# Work required
Work through the data below and give the number of lines holding "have", nothing more.
[Data excerpt Boundary: Start]
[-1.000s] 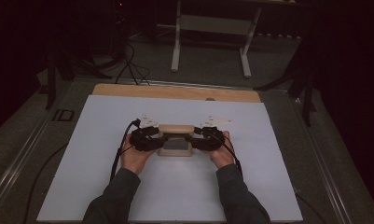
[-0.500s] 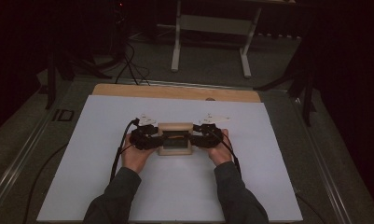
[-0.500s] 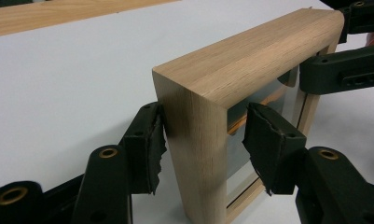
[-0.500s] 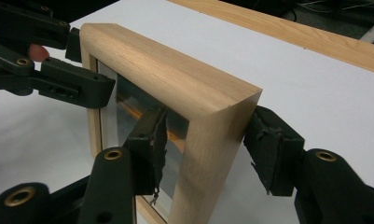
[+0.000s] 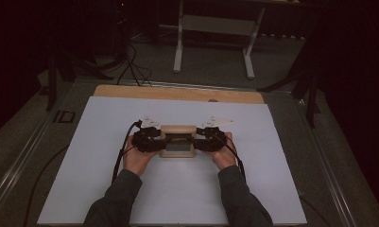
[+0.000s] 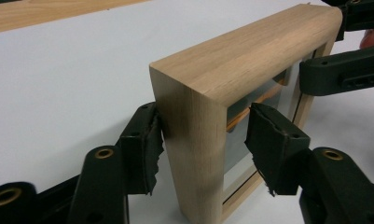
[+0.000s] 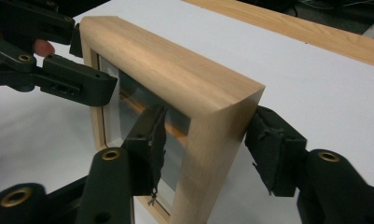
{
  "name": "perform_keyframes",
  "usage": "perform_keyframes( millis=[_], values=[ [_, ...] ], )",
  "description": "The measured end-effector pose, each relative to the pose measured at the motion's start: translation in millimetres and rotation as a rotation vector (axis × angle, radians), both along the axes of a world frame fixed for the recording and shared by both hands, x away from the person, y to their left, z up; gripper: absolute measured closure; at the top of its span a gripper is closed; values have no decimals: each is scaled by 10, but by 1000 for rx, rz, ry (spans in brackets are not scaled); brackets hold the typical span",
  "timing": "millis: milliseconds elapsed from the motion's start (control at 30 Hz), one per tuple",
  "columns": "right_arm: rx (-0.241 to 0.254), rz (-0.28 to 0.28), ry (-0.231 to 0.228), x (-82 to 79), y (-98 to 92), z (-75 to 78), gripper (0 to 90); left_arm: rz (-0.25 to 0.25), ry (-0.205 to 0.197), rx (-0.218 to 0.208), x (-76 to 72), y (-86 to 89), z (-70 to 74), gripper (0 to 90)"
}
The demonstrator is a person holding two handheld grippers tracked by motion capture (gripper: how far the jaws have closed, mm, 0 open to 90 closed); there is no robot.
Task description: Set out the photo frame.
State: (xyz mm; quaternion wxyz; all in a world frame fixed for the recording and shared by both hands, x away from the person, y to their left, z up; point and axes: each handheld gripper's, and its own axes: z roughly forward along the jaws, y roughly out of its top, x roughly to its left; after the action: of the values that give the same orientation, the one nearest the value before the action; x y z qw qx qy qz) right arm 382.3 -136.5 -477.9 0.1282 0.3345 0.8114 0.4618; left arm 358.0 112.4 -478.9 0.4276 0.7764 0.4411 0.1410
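Both tools' jaws opened; wooden frame (image 5: pixel 177 141) upright, long axis left-right.

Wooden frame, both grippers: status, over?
Left gripper and right gripper just opening, pads slack. Wooden frame upright between them on white sheet. Nothing obstructing.

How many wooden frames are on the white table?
1. The wooden frame stands upright on the white table, between the left gripper and the right gripper, one at each end.

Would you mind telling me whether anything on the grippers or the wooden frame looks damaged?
The black pads on the left gripper look ragged and torn along their edges. The wooden frame itself looks sound.
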Motion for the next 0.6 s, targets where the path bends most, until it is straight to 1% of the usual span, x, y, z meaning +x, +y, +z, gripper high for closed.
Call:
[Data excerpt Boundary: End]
# Result for this task
2